EXERCISE DIRECTIONS.
Output the full listing below, keeping each line exact.

COLLECTED MATERIAL.

---------------

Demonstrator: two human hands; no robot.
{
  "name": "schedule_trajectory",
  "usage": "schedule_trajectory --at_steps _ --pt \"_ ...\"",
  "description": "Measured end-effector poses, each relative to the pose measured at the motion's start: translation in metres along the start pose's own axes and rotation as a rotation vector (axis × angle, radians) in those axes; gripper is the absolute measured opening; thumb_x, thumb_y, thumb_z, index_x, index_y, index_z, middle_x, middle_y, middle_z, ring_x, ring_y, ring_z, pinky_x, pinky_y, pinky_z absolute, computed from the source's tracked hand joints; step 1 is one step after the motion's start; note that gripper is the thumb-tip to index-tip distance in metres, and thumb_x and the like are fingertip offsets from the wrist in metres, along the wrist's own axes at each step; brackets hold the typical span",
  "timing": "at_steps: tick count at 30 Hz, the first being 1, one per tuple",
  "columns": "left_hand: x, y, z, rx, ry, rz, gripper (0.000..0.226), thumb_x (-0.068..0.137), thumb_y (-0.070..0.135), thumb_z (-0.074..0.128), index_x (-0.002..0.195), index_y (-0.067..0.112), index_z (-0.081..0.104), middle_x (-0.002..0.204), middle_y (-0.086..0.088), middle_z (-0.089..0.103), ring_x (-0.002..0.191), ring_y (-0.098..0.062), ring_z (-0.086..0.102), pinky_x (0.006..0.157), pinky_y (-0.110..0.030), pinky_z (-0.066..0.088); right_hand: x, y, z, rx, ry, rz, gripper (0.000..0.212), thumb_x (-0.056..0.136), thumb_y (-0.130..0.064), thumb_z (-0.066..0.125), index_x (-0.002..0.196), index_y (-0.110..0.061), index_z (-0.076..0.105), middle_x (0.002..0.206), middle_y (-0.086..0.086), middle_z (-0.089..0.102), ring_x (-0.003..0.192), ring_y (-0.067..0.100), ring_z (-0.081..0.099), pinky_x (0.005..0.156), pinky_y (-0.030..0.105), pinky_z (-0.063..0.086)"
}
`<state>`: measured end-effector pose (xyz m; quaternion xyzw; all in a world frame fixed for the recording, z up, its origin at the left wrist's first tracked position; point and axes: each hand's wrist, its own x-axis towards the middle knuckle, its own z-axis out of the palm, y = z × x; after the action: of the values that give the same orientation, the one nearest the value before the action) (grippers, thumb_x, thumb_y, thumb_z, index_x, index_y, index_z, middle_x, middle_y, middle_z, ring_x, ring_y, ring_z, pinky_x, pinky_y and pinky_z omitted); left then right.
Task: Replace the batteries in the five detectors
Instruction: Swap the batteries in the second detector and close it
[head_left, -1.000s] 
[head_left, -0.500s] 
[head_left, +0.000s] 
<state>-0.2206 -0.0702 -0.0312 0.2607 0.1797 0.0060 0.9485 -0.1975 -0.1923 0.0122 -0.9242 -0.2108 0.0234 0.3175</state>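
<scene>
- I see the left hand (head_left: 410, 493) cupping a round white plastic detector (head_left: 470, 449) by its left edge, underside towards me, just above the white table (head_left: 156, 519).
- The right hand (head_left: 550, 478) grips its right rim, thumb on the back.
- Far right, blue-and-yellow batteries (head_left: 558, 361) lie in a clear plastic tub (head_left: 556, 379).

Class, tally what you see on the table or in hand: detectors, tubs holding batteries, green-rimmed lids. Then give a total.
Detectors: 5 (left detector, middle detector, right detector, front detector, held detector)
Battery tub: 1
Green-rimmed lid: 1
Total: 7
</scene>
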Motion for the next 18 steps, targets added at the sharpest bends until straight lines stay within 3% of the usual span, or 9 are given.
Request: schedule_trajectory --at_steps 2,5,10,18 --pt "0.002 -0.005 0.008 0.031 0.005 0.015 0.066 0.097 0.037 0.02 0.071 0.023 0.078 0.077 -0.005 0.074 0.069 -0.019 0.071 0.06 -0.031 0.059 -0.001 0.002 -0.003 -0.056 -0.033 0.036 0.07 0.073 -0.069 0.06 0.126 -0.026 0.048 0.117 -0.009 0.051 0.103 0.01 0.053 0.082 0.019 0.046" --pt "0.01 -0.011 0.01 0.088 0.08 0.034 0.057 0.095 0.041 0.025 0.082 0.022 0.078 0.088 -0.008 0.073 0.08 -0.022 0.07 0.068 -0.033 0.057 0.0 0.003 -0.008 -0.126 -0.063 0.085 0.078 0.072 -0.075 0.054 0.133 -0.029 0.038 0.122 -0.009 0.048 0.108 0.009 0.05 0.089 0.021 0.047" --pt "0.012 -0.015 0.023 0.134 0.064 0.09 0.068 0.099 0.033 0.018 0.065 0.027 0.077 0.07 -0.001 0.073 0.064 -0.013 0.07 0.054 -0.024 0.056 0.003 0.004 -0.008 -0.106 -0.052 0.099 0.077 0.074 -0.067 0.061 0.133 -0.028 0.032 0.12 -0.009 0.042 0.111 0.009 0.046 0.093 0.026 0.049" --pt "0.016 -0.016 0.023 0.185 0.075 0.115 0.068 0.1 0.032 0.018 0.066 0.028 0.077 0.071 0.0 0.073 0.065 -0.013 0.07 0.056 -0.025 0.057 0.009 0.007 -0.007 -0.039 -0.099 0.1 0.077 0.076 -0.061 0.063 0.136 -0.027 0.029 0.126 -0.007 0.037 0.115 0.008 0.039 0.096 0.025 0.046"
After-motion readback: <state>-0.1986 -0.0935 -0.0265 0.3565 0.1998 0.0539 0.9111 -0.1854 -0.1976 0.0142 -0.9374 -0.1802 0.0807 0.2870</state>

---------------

WRITTEN RESPONSE.
Demonstrator: two human hands; no robot.
{
  "name": "schedule_trajectory",
  "usage": "schedule_trajectory --at_steps _ --pt \"_ ...\"",
  "description": "Measured end-effector poses, each relative to the pose measured at the motion's start: translation in metres along the start pose's own axes and rotation as a rotation vector (axis × angle, radians) in those axes; gripper is the absolute measured opening; thumb_x, thumb_y, thumb_z, index_x, index_y, index_z, middle_x, middle_y, middle_z, ring_x, ring_y, ring_z, pinky_x, pinky_y, pinky_z absolute, computed from the source's tracked hand joints; step 1 is one step after the motion's start; note that gripper is the thumb-tip to index-tip distance in metres, and thumb_x and the like are fingertip offsets from the wrist in metres, along the wrist's own axes at each step; brackets hold the typical span",
  "timing": "at_steps: tick count at 30 Hz, the first being 1, one per tuple",
  "columns": "left_hand: x, y, z, rx, ry, rz, gripper (0.000..0.226), thumb_x (-0.068..0.137), thumb_y (-0.070..0.135), thumb_z (-0.074..0.128), index_x (-0.002..0.195), index_y (-0.067..0.112), index_z (-0.081..0.104), middle_x (-0.002..0.204), middle_y (-0.086..0.088), middle_z (-0.089..0.103), ring_x (-0.002..0.191), ring_y (-0.098..0.062), ring_z (-0.086..0.102), pinky_x (0.006..0.157), pinky_y (-0.110..0.030), pinky_z (-0.066..0.088); right_hand: x, y, z, rx, ry, rz, gripper (0.000..0.212), thumb_x (-0.056..0.136), thumb_y (-0.130..0.064), thumb_z (-0.066..0.125), index_x (-0.002..0.196), index_y (-0.110..0.061), index_z (-0.076..0.105), middle_x (0.002..0.206), middle_y (-0.086..0.086), middle_z (-0.089..0.102), ring_x (-0.003..0.192), ring_y (-0.067..0.100), ring_z (-0.081..0.099), pinky_x (0.005..0.156), pinky_y (-0.030..0.105), pinky_z (-0.063..0.086)"
}
`<state>`: measured end-effector pose (xyz m; quaternion xyzw; all in a world frame fixed for the recording, z up, its origin at the left wrist's first tracked position; point and axes: each hand's wrist, its own x-axis towards the middle knuckle, its own z-axis out of the palm, y = z × x; after the action: of the values that give the same orientation, the one nearest the value before the action) (grippers, thumb_x, thumb_y, thumb_z, index_x, index_y, index_z, middle_x, middle_y, middle_z, ring_x, ring_y, ring_z, pinky_x, pinky_y and pinky_z omitted); left then right.
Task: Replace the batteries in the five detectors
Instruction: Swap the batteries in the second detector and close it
[head_left, -1.000s] 
[head_left, -0.500s] 
[head_left, +0.000s] 
<state>-0.2206 -0.0702 -0.0312 0.2607 0.1797 0.0060 0.9485 -0.1975 -0.1923 0.0122 -0.9242 -0.2108 0.0234 0.3175</state>
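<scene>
- I see the left hand (head_left: 410, 493) cupping a round white plastic detector (head_left: 470, 449) by its left edge, underside towards me, just above the white table (head_left: 156, 519).
- The right hand (head_left: 550, 478) grips its right rim, thumb on the back.
- Far right, blue-and-yellow batteries (head_left: 558, 361) lie in a clear plastic tub (head_left: 556, 379).

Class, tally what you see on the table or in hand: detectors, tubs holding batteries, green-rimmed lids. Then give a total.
Detectors: 5 (left detector, middle detector, right detector, front detector, held detector)
Battery tub: 1
Green-rimmed lid: 1
Total: 7
</scene>
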Motion for the next 18 steps, targets added at the sharpest bends until straight lines stay within 3% of the usual span, or 9 are given.
Request: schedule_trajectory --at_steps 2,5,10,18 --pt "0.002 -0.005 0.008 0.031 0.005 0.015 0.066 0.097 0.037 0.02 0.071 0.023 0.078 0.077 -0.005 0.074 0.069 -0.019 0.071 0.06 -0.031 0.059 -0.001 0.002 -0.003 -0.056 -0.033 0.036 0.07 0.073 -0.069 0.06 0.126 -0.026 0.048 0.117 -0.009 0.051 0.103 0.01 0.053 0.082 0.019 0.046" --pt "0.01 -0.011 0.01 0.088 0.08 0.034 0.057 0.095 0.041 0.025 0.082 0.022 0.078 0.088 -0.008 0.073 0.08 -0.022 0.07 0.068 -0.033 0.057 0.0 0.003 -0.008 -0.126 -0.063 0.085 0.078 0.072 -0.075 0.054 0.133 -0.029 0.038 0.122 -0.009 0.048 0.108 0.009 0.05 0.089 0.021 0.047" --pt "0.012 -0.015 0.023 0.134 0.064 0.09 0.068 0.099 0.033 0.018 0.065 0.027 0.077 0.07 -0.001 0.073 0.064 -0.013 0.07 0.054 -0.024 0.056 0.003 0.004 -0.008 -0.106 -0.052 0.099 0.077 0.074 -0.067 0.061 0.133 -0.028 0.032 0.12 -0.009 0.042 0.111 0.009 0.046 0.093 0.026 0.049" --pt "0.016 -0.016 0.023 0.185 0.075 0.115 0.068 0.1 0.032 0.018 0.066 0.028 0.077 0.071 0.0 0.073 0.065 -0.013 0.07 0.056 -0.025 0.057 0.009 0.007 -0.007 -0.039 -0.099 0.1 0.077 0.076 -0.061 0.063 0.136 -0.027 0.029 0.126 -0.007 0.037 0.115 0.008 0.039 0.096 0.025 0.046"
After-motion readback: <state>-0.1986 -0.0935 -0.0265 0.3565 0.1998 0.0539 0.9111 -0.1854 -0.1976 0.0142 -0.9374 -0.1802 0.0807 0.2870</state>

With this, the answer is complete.